É o caso da americana Temple Grandim. Com seu PhD em Psicologia, Temple escreve livros e artigos que contam em primeira pessoa como é ser um autista. Na sua autobiografia Uma Menina Estranha, escrita com a ajuda da jornalista Margaret Scariano, ela explica por que quase sempre sentia repulsa ao toque e reagia intensamente a odores e ruídos repentinos. Para os pais, a rejeição ao toque é um dos comportamentos autistas mais dolorosos. “É difícil aceitar essa indiferença ao carinho”, diz a paulista Maria Aparecida Oliveira, mãe de Jefferson, um autista de 13 anos. Jefferson é um bom exemplo dos paradoxos enfrentados por um autista de “alto nível”. Ele começou a ler pouco antes de completar 4 anos, mas só escreveu aos 8. Fala inglês, tem um excelente ouvido para a música e uma memória privilegiada. Ao encontrar um funcionário da TV Cultura de São Paulo, Jefferson mandou um abraço para quase toda a equipe técnica da emissora, dizendo os nomes um a um – ele os conhecia de ler os créditos que sobem na tela ao final do programa. Em compensação, Jefferson tem dificuldade para entender um sentimento tão comum como a tristeza que sentimos diante da morte de alguém de quem gostamos e tem problemas para escrever redações no colégio – não consegue abstrair.
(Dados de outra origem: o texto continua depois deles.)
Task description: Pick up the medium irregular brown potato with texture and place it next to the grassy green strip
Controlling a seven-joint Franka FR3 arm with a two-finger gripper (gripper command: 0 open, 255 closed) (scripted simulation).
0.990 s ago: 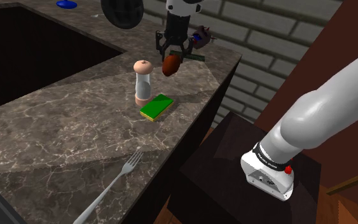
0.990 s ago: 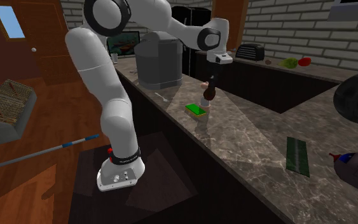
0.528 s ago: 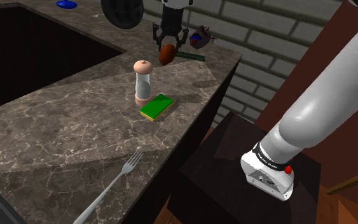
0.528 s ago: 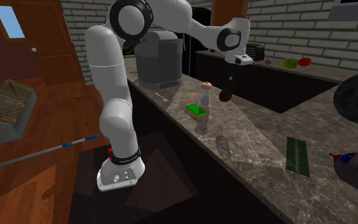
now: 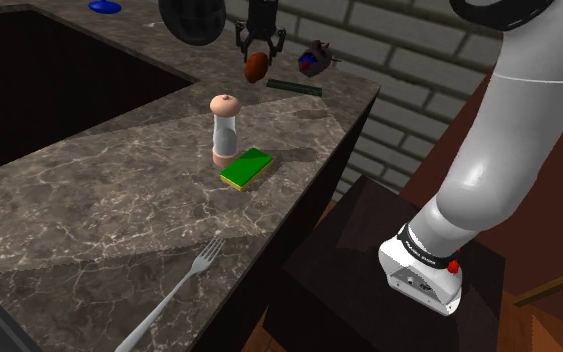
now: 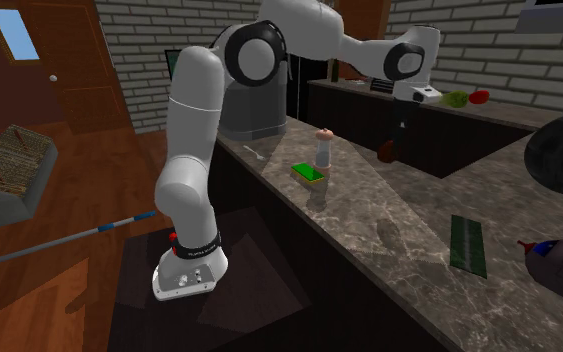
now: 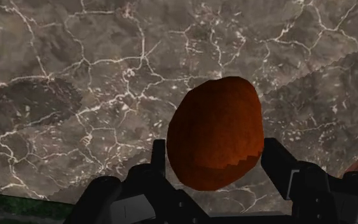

O curioso é que essa dificuldade que Jefferson tem para criar cenários e imaginar situações pode estar estritamente ligada à sua aguçada capacidade de reter informações e lembrar-se delas depois. Após testar a memória de 24 pessoas, oito delas autistas, pesquisadores da Universidade Estadual de Ohio, nos Estados Unidos, concluíram que os autistas foram superiores em algumas provas. O motivo? A dificuldade que eles têm de perceber o contexto transforma-se numa vantagem para gravar coisas específicas, como nomes e números. Entre as pessoas normais geralmente acontece o contrário: ao ouvir a palavra mar, por exemplo, o cérebro faz automaticamente uma série de associações indiretas: oceano, sol, verão, férias, praia, biquínis... Enfim, aciona todo um universo associado ao contexto da palavra, admite conotações etc. Já os autistas não associam mar com verão ou com praia. “O problema é que a contextualização é crucial em quase todas as formas de aprendizado”, afirma David Beversdorf, co-autor da pesquisa da Universidade de Ohio. Ele diz que um grande mérito desse trabalho é tentar identificar habilidades específicas que facilitem a colocação dos autistas no mercado de trabalho.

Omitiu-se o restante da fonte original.